About this task:
Copy the data that follows, exactly and completely.

The data:
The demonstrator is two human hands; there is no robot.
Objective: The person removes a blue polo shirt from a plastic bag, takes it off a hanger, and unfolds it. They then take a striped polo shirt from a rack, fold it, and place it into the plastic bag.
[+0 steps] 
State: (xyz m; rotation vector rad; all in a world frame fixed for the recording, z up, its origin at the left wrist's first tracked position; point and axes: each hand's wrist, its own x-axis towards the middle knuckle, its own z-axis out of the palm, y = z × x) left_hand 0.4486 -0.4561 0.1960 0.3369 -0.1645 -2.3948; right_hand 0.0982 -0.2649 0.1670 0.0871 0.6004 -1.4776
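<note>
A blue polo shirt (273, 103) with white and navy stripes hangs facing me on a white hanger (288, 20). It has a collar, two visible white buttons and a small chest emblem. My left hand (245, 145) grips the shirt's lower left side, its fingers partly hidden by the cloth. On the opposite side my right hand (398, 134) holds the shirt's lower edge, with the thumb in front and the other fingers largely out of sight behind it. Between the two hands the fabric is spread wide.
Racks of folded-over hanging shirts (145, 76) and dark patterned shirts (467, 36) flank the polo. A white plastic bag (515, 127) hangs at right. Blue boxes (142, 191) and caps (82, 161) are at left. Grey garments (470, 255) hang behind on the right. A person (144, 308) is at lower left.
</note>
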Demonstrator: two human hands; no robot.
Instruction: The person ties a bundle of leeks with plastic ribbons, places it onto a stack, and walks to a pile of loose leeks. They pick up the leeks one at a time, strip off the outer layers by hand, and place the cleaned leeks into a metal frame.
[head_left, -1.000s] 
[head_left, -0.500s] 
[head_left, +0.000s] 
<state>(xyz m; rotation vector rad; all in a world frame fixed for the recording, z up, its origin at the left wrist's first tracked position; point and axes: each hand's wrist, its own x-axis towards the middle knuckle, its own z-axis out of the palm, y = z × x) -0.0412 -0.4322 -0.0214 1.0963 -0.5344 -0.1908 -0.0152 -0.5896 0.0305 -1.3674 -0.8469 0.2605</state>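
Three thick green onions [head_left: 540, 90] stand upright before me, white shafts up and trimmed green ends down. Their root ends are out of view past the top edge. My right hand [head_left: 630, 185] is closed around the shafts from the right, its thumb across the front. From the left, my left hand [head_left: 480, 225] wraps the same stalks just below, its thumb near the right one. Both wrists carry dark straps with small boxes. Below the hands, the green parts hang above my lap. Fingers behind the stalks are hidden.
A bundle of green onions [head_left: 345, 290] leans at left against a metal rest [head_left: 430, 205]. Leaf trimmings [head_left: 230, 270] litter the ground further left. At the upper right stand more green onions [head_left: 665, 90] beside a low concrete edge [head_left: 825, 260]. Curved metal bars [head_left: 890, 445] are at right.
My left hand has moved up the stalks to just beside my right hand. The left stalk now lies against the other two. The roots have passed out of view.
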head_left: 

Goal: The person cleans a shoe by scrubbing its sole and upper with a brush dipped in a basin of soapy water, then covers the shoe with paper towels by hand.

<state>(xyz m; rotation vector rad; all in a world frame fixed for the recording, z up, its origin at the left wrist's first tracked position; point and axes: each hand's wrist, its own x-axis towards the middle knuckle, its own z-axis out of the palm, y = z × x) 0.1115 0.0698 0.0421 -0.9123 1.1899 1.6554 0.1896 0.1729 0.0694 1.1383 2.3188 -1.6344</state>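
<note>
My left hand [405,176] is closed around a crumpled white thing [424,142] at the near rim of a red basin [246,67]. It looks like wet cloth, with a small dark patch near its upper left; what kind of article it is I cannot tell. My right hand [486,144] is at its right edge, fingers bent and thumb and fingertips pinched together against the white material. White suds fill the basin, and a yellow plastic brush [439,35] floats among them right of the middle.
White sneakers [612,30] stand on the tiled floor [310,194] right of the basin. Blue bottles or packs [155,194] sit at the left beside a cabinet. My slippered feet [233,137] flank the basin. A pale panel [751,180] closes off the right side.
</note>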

Expected answer:
The demonstrator is two human hands; there is no robot.
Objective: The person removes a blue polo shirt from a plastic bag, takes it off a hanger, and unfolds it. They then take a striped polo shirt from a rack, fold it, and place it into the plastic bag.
[+0 steps] 
State: (xyz m; rotation vector rad; all in a world frame fixed for the recording, z up, its origin at the left wrist's first tracked position; point and axes: each hand's wrist, its own x-axis towards the middle knuckle, its own z-axis out of the palm, y = z × x) left_hand 0.4486 -0.4561 0.1960 0.3369 -0.1645 -2.3948; right_hand 0.0982 -0.2649 0.1670 0.0871 0.6004 -1.4776
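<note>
A blue polo shirt (273, 103) with white and navy stripes hangs facing me on a white hanger (288, 20). It has a collar, two visible white buttons and a small chest emblem. My left hand (245, 145) grips the shirt's lower left side, its fingers partly hidden by the cloth. On the opposite side my right hand (398, 134) holds the shirt's lower edge, with the thumb in front and the other fingers largely out of sight behind it. Between the two hands the fabric is spread wide.
Racks of folded-over hanging shirts (145, 76) and dark patterned shirts (467, 36) flank the polo. A white plastic bag (515, 127) hangs at right. Blue boxes (142, 191) and caps (82, 161) are at left. Grey garments (470, 255) hang behind on the right. A person (144, 308) is at lower left.
</note>
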Demonstrator: two human hands; no robot.
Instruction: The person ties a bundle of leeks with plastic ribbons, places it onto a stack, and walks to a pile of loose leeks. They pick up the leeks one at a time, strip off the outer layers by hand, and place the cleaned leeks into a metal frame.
[head_left, -1.000s] 
[head_left, -0.500s] 
[head_left, +0.000s] 
<state>(xyz m; rotation vector rad; all in a world frame fixed for the recording, z up, its origin at the left wrist's first tracked position; point and axes: each hand's wrist, its own x-axis towards the middle knuckle, its own z-axis out of the palm, y = z × x) -0.0412 -0.4322 -0.0214 1.0963 -0.5344 -0.1908 -0.0152 -0.5896 0.0305 -1.3674 -0.8469 0.2605</state>
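Three thick green onions [head_left: 540, 90] stand upright before me, white shafts up and trimmed green ends down. Their root ends are out of view past the top edge. My right hand [head_left: 630, 185] is closed around the shafts from the right, its thumb across the front. From the left, my left hand [head_left: 480, 225] wraps the same stalks just below, its thumb near the right one. Both wrists carry dark straps with small boxes. Below the hands, the green parts hang above my lap. Fingers behind the stalks are hidden.
A bundle of green onions [head_left: 345, 290] leans at left against a metal rest [head_left: 430, 205]. Leaf trimmings [head_left: 230, 270] litter the ground further left. At the upper right stand more green onions [head_left: 665, 90] beside a low concrete edge [head_left: 825, 260]. Curved metal bars [head_left: 890, 445] are at right.
My left hand has moved up the stalks to just beside my right hand. The left stalk now lies against the other two. The roots have passed out of view.
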head_left: 

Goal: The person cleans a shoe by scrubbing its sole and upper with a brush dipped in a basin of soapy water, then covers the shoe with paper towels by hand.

<state>(xyz m; rotation vector rad; all in a world frame fixed for the recording, z up, its origin at the left wrist's first tracked position; point and axes: each hand's wrist, its own x-axis towards the middle knuckle, its own z-axis out of the palm, y = z × x) 0.1115 0.0698 0.0421 -0.9123 1.1899 1.6554 0.1896 0.1729 0.0694 1.1383 2.3188 -1.6344</state>
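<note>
My left hand [405,176] is closed around a crumpled white thing [424,142] at the near rim of a red basin [246,67]. It looks like wet cloth, with a small dark patch near its upper left; what kind of article it is I cannot tell. My right hand [486,144] is at its right edge, fingers bent and thumb and fingertips pinched together against the white material. White suds fill the basin, and a yellow plastic brush [439,35] floats among them right of the middle.
White sneakers [612,30] stand on the tiled floor [310,194] right of the basin. Blue bottles or packs [155,194] sit at the left beside a cabinet. My slippered feet [233,137] flank the basin. A pale panel [751,180] closes off the right side.
</note>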

A complete answer has now been given.